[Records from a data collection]
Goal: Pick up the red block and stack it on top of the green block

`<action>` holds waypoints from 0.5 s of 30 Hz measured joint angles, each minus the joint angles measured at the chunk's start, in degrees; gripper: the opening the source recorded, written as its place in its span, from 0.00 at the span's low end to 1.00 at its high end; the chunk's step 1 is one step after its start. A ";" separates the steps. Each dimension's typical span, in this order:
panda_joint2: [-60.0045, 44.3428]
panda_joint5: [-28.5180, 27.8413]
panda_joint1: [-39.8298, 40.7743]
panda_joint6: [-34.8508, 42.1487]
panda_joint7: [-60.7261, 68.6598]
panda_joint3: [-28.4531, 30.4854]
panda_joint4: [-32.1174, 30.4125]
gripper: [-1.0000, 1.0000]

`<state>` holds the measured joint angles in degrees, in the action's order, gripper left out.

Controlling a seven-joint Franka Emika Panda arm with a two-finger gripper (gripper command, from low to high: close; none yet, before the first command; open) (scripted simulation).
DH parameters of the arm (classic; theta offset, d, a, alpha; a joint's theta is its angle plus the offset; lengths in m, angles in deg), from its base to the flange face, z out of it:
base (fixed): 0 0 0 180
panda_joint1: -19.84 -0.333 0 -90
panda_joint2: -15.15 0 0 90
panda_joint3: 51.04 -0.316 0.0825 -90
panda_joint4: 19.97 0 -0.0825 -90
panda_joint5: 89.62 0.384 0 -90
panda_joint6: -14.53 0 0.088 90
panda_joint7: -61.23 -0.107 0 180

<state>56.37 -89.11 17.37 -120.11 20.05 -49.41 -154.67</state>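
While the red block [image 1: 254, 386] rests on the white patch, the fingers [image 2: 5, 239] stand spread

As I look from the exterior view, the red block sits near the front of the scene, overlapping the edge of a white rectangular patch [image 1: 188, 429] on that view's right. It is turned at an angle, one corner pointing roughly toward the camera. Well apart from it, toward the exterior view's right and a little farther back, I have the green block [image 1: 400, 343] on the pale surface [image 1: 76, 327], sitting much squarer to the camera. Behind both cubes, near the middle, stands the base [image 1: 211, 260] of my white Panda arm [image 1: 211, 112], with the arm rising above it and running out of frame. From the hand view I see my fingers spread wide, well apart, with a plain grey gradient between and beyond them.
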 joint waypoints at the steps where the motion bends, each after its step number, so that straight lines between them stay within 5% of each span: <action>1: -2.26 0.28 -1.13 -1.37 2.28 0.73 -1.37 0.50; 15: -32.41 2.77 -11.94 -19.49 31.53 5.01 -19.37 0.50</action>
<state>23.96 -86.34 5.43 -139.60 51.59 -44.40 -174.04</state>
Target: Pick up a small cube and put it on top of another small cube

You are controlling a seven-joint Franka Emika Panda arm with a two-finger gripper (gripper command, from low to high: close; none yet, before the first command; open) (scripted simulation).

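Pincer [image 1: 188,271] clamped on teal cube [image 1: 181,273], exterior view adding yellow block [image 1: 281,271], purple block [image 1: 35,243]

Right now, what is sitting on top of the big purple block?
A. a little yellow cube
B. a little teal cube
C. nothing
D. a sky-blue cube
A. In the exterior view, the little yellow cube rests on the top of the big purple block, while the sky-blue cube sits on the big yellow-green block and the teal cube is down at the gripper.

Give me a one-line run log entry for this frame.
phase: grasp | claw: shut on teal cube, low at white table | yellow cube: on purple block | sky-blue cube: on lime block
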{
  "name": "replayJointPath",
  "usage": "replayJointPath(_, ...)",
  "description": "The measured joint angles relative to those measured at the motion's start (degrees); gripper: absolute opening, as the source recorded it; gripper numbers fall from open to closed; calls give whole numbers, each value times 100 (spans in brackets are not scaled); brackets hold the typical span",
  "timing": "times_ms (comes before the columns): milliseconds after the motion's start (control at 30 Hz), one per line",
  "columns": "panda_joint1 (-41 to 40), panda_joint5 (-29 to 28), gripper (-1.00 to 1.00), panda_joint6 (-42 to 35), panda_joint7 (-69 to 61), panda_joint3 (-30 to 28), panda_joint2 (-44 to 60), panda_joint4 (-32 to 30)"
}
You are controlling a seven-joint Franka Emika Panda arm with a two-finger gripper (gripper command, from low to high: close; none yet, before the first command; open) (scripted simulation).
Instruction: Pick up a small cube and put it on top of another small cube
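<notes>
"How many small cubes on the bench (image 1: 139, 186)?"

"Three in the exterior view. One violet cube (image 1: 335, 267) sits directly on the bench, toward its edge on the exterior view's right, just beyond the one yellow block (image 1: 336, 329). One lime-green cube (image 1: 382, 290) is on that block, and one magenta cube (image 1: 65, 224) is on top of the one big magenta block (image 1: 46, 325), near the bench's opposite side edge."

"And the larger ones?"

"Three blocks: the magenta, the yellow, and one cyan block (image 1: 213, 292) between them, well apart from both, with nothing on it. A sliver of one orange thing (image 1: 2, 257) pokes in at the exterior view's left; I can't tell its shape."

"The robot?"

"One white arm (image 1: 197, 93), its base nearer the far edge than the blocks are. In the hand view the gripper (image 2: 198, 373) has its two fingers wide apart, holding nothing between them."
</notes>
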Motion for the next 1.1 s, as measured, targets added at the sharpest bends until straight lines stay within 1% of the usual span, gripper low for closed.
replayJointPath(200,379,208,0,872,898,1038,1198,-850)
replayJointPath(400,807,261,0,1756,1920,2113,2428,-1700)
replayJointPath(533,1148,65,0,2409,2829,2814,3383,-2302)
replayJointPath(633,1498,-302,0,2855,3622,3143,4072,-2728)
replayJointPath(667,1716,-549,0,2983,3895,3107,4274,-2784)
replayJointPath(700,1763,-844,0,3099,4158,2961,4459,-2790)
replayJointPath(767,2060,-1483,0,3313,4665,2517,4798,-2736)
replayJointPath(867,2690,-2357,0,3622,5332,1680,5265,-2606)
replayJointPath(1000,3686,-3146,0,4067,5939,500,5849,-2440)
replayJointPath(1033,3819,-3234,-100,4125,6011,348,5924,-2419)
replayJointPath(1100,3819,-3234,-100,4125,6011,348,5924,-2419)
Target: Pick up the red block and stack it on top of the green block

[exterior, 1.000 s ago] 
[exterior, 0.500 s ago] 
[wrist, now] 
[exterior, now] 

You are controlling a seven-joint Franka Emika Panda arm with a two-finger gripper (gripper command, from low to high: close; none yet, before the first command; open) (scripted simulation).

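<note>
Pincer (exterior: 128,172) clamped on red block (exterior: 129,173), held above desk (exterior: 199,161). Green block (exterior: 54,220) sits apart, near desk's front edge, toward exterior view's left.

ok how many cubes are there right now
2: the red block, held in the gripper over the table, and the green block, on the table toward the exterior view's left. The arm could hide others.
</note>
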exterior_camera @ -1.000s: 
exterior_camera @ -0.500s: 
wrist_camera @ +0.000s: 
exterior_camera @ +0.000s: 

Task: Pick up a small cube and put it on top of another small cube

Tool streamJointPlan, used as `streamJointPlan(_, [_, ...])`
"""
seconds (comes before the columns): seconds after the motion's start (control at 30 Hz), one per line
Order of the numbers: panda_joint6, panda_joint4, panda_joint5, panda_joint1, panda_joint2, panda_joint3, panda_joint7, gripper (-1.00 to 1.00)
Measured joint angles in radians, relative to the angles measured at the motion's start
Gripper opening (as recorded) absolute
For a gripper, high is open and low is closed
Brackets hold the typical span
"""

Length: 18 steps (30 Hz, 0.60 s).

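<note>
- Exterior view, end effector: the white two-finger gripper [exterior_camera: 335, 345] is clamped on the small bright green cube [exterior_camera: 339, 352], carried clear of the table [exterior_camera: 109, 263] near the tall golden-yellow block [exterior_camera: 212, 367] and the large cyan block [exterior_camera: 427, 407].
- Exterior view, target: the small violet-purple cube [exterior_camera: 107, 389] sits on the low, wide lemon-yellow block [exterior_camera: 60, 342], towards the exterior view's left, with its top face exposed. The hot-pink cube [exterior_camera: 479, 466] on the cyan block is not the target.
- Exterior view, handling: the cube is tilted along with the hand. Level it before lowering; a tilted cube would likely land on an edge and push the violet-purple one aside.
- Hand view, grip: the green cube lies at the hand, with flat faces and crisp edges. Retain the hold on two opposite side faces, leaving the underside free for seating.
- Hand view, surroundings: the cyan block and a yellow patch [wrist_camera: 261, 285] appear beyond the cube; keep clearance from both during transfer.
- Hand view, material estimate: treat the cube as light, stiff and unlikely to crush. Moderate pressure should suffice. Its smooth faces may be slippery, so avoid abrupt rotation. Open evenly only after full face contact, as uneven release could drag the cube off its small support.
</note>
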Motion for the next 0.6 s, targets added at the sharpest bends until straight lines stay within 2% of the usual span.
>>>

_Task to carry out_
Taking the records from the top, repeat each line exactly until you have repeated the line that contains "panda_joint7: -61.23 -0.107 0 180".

_Response to this task_
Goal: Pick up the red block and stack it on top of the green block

`<action>` holds waypoints from 0.5 s of 30 Hz measured joint angles, each minus the joint angles measured at the chunk's start, in degrees; gripper: the opening the source recorded, written as its place in its span, from 0.00 at the span's low end to 1.00 at its high end; the chunk's step 1 is one step after its start. A ";" separates the steps. Each dimension's typical span, in this order:
panda_joint2: [-60.0045, 44.3428]
panda_joint5: [-28.5180, 27.8413]
panda_joint1: [-39.8298, 40.7743]
panda_joint6: [-34.8508, 42.1487]
panda_joint7: [-60.7261, 68.6598]
panda_joint3: [-28.4531, 30.4854]
panda_joint4: [-32.1174, 30.4125]
gripper: [-1.0000, 1.0000]

`<state>` holds the measured joint angles in degrees, in the action's order, gripper left out.

Controlling a seven-joint Franka Emika Panda arm with a two-finger gripper (gripper command, from low to high: close; none yet, before the first command; open) (scripted simulation).
DH parameters of the arm (classic; theta offset, d, a, alpha; a joint's theta is its angle plus the offset; lengths in m, angles in deg), from its base to the flange face, z out of it:
base (fixed): 0 0 0 180
panda_joint1: -19.84 -0.333 0 -90
panda_joint2: -15.15 0 0 90
panda_joint3: 51.04 -0.316 0.0825 -90
panda_joint4: 19.97 0 -0.0825 -90
panda_joint5: 89.62 0.384 0 -90
panda_joint6: -14.53 0 0.088 90
panda_joint7: -61.23 -0.107 0 180

Here is where the answer stops.